Dh and I have own accounts and contribute to a joint account to pay utilities, food, and now recently for a car (I'm learning to drive again, see that as a bit symbolic really...).
I get maintenance for ds paid into my account, dh pays maintenance to ex from his account, also repaying loan to dsis from his account.
Just had a bit of a panic attack as I realized that dh played a similar game with ex, living beyond their means, no wonder she was pissed at him for wrecking their fragile financial arrangement.
Apart from a mythical spreadsheet I don't even have a printout from, I don't know what he earns, he simply doesn't show me his bank statements. It never occurred to me to ask once his maintenance payments changed dramatically (dsd opted out of private schooling, dss to follow shortly, dss now living here 50:50, so no maintenance for him at all, except school fees).
I asked for his details when it became clear he was studying my financial comings and goings and questioning my habits, he takes care of online banking from our joint account, same bank as my account is in... I thought it in bad taste and wanted his details too. He said I wasn't getting them.
Fabulousfoxgloves, I'm going to go for your suggestion regarding independent financial advice. This isn't anybody's idea of a loving partnership, and if our marriage breaks down because of this then it will be sad, but nobody can live like this. Well, except dh, obviously...
The only reason to keep you in the dark about his finances is that he has something to hide
Either he has a lot more money than you think ( a large sum from the divorce settlement, ie he didn't need the loan from your sister, but wanted to keep his assets separate)
Or he has much less ( big debts from gambling ?)
Otherwise why hide?
So he has access to your personal account because it's linked to the joint bills but then you can't see his account at all?
I think he is hiding something. Similar to what Madonna said.
The thing is if you are married then why doesn't all money from both wages go in to the bills account? After those are all paid then you might want to jointly agree on say how much you want to save etc then the rest for personal spending should be split evenly as you are married. That means everything shared so even maintenance should go in and out of the bills account. Do either of you trust one another?
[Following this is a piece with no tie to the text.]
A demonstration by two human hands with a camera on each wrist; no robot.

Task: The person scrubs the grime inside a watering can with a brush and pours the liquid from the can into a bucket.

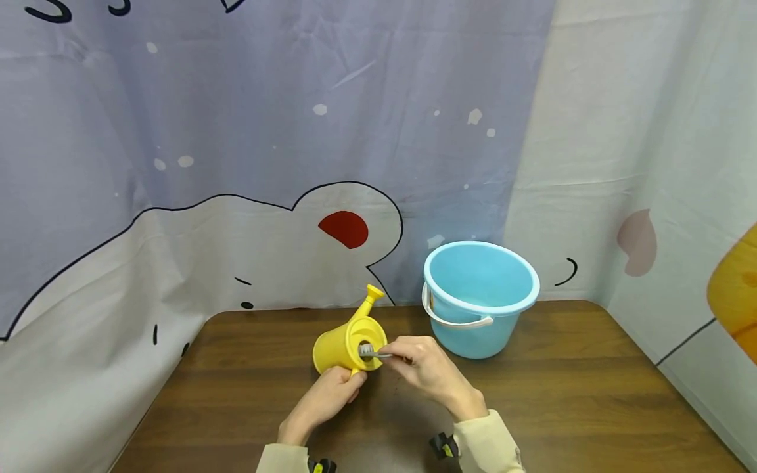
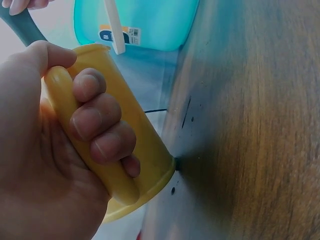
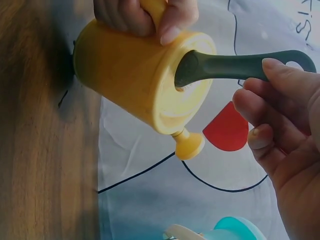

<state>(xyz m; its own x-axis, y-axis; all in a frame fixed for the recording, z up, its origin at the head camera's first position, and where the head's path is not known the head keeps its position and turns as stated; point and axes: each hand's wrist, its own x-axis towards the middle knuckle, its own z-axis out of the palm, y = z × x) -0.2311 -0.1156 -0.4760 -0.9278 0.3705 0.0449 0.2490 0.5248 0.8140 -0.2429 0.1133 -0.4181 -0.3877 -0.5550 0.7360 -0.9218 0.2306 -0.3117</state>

Obviously you both knew there would be expenses regarding the children when you decided to get married and live together so you both have to acknowledge this.
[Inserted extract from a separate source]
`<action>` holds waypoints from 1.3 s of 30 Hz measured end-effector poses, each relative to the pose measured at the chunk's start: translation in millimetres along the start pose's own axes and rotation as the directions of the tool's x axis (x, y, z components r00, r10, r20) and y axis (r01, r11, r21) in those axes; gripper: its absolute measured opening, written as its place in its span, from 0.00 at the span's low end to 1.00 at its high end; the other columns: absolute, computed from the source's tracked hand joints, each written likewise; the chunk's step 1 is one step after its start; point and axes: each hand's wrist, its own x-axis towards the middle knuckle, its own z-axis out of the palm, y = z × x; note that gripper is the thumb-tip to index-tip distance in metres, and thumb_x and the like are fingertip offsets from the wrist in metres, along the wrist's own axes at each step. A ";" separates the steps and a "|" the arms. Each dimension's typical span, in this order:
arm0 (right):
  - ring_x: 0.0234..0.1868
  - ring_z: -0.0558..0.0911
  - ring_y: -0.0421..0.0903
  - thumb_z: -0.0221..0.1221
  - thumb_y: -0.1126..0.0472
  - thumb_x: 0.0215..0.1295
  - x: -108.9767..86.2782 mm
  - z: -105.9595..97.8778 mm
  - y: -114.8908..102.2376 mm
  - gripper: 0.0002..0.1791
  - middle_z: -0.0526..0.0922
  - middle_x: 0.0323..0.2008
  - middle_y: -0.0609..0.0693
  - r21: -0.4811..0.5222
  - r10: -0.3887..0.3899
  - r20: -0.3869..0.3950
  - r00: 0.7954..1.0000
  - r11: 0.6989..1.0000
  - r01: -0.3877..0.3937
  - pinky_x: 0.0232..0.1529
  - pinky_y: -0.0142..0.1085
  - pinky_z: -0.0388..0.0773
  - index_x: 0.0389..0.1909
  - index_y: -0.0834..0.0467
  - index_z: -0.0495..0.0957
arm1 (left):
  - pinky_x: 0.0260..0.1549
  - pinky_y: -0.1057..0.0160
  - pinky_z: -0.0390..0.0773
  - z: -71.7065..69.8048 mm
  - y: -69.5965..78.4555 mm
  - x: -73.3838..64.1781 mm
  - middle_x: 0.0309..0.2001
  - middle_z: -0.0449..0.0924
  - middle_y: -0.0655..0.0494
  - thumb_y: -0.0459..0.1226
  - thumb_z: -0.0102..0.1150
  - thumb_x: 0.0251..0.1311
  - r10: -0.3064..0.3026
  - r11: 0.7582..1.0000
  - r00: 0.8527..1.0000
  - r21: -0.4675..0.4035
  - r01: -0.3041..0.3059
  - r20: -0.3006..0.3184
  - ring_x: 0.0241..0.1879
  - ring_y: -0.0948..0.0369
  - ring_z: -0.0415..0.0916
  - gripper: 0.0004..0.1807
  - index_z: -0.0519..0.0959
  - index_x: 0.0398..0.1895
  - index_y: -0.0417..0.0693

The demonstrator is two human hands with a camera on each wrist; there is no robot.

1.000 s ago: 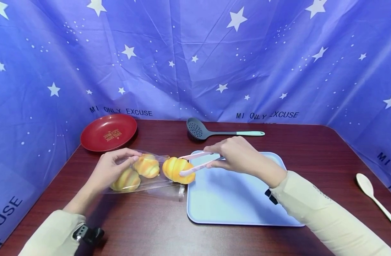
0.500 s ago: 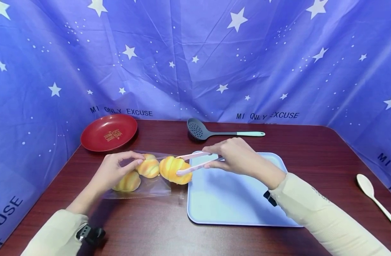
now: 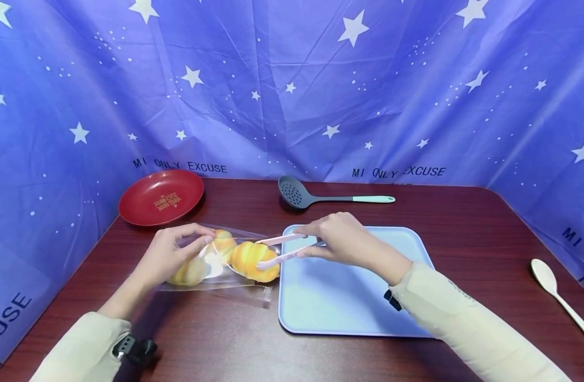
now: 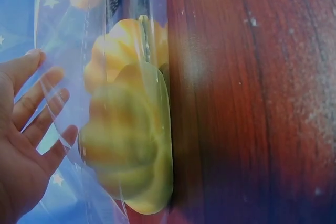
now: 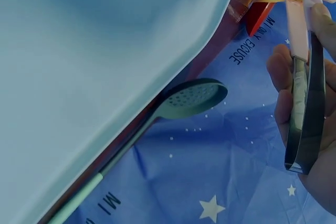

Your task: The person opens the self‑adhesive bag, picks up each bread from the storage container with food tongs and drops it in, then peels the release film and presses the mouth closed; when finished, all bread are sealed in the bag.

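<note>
A clear plastic bag (image 3: 225,282) lies on the left part of the table with two bread rolls in it, one near roll (image 3: 189,271) and one farther roll (image 3: 223,244). My left hand (image 3: 170,252) pinches the bag's upper edge between thumb and fingers; its film also covers the fingertips in the left wrist view. My right hand (image 3: 344,241) holds pink-tipped metal tongs (image 5: 304,93). Between the tong tips sits a yellow, ridged bread roll (image 3: 246,260), at the bag's right-hand mouth. How far the film surrounds this roll is hard to tell.
Right of the bag lies a light-blue tray (image 3: 339,313), under my right forearm. A red plate (image 3: 160,196) sits at the back left. The grey slotted ladle (image 3: 294,192) rests behind the tray, and a pale spoon (image 3: 545,276) lies at the far right.
My right hand has moved left and slightly nearer, carrying the tonged roll farther into the bag's mouth. My left hand has shifted slightly right along the bag.
</note>
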 end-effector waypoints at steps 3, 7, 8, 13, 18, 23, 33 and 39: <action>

If he gets far more in salary than you then even if the loan to your sister is taken out of the pot then he still should be contributing more than you, so I guess that would be fair as there would be money left over from his wages if you put everything into one pool?
I think the reason for so much confusion is because you don't pool all the money in one then divide spending money equally. As for treats etc for your kids then a lot of that can come out of your own spending money left over and the same for his kids. I mean possibly in the bills account you might want to put a contingency on the spreadsheet for kids birthdays then divide what's left over equally after that. I think you both have to be willing to compromise a bit it can't always be dead even eg if his kids eat a big more food or have there light on longer than your child, there has to be some give and take or why did you both get married?
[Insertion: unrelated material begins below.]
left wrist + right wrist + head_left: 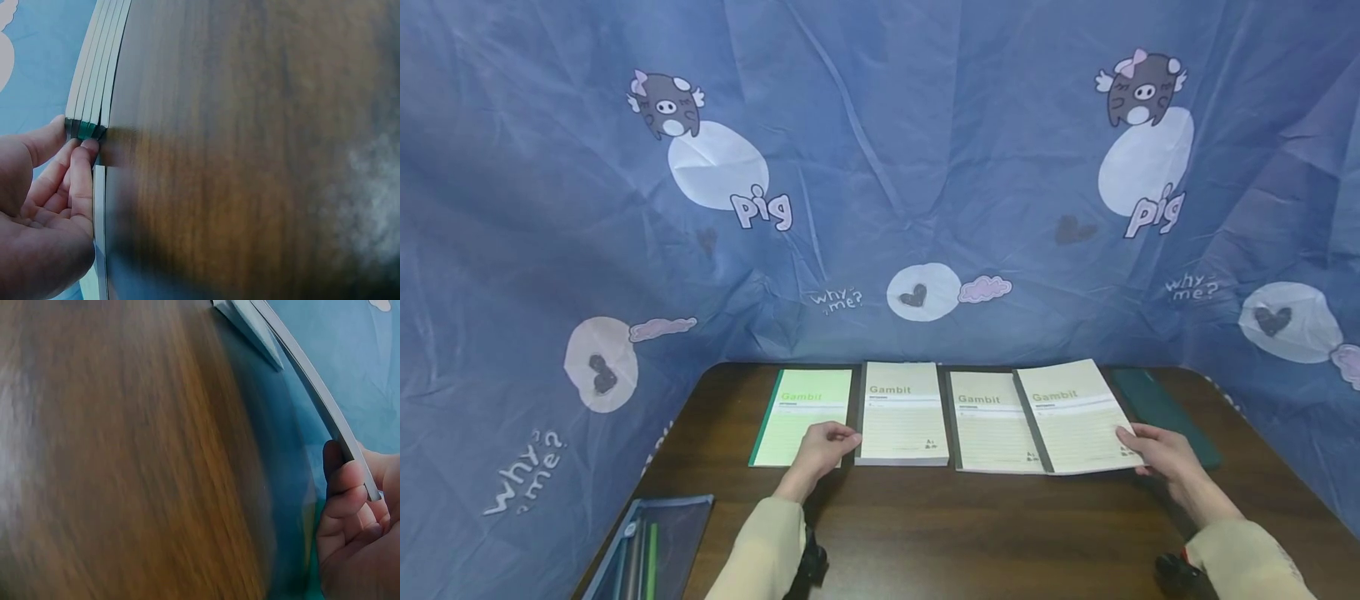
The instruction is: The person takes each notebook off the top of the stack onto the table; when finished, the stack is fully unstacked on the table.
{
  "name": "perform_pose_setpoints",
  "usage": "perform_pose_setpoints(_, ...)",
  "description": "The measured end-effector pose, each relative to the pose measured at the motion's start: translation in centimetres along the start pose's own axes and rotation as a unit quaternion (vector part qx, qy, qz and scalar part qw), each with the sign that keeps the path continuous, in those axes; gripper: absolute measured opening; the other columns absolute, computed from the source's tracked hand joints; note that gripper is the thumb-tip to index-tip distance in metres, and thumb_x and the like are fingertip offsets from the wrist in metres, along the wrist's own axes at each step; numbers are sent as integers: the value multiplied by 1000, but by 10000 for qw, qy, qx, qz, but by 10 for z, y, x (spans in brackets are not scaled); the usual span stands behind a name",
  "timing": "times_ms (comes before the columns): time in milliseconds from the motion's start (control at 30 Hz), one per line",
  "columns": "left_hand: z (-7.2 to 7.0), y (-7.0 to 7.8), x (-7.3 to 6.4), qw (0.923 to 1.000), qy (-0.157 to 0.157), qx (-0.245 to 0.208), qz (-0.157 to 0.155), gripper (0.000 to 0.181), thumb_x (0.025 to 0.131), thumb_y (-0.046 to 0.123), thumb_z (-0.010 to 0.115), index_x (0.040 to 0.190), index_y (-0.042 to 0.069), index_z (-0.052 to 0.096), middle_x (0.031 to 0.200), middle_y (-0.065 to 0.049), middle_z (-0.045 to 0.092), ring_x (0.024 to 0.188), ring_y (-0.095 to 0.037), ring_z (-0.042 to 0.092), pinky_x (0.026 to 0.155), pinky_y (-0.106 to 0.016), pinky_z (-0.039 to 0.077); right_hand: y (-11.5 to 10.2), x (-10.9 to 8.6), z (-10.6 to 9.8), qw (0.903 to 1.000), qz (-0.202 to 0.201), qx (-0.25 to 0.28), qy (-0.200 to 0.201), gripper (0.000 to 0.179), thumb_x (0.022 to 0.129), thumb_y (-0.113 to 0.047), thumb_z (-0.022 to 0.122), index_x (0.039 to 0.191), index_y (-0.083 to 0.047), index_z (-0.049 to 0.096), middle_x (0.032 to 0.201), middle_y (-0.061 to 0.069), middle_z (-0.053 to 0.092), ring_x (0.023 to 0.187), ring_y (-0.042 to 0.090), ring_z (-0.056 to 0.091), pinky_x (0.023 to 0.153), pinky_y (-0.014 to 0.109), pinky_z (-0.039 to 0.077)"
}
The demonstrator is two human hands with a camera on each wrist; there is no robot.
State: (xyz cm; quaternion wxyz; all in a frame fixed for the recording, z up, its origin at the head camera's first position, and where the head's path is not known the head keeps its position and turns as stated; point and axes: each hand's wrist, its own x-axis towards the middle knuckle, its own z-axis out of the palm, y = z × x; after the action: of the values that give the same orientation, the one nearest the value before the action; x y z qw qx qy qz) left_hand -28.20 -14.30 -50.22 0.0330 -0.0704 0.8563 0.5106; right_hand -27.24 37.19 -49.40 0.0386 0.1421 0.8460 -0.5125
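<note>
Looking across the counter (925, 533), I note a zip pouch (688, 525) containing pens (652, 554) at near left. The left hand (820, 454) partly covers the green-spined notebook (805, 417). A dark green flat item (1165, 412) lies at far right, partly hidden by the right hand (1168, 457). Blue printed cloth (1015, 208) hangs behind.

Both hands are occupied: the left pinches the near left corner of the notebook stack (904, 417), centre of the row; the right pinches the near right corner of the raised notebook (1075, 421), whose spine side overlaps the flat notebook (996, 421) beside it.

Long axes run away from the person, titles at the far ends. Covers are cream paper, rectangular, dark-spined; the raised one bows slightly. The counter is brown wood-grain.
</note>
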Motion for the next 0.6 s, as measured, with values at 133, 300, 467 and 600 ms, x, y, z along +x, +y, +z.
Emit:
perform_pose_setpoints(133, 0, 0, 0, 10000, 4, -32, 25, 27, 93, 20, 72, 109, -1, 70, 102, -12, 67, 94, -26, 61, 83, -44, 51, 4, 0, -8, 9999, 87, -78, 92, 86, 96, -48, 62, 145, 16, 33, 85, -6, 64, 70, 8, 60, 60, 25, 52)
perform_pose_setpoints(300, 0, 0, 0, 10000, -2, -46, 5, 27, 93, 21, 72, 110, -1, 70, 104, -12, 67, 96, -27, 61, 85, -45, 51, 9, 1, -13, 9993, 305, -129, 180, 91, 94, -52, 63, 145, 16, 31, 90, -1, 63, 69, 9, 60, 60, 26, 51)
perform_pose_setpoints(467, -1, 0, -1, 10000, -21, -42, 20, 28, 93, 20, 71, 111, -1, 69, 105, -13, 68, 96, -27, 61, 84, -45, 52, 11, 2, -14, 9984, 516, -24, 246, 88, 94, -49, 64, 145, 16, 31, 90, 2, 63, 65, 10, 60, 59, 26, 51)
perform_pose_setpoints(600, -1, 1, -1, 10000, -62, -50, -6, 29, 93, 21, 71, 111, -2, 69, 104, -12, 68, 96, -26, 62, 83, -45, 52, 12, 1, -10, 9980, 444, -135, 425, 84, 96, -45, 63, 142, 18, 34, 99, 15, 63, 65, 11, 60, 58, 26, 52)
Does this pooling everything in to one account then dividing what's left over sound any good to you? I suppose it would be about talking to him about this. If he doesnt agree to a joint way of life eg your married then I guess there isn't much hope for you as a couple because the resentment and mistrust will just carry on.
By the way I think some of the things such as him pittting the kids against you etc wasn't nice. You should be his priority too. Eg roommate etc and the kids not respecting you and wanting too know a lot about finances. He is creating a divide with this behaviour. Kids don't need to know about adult finances.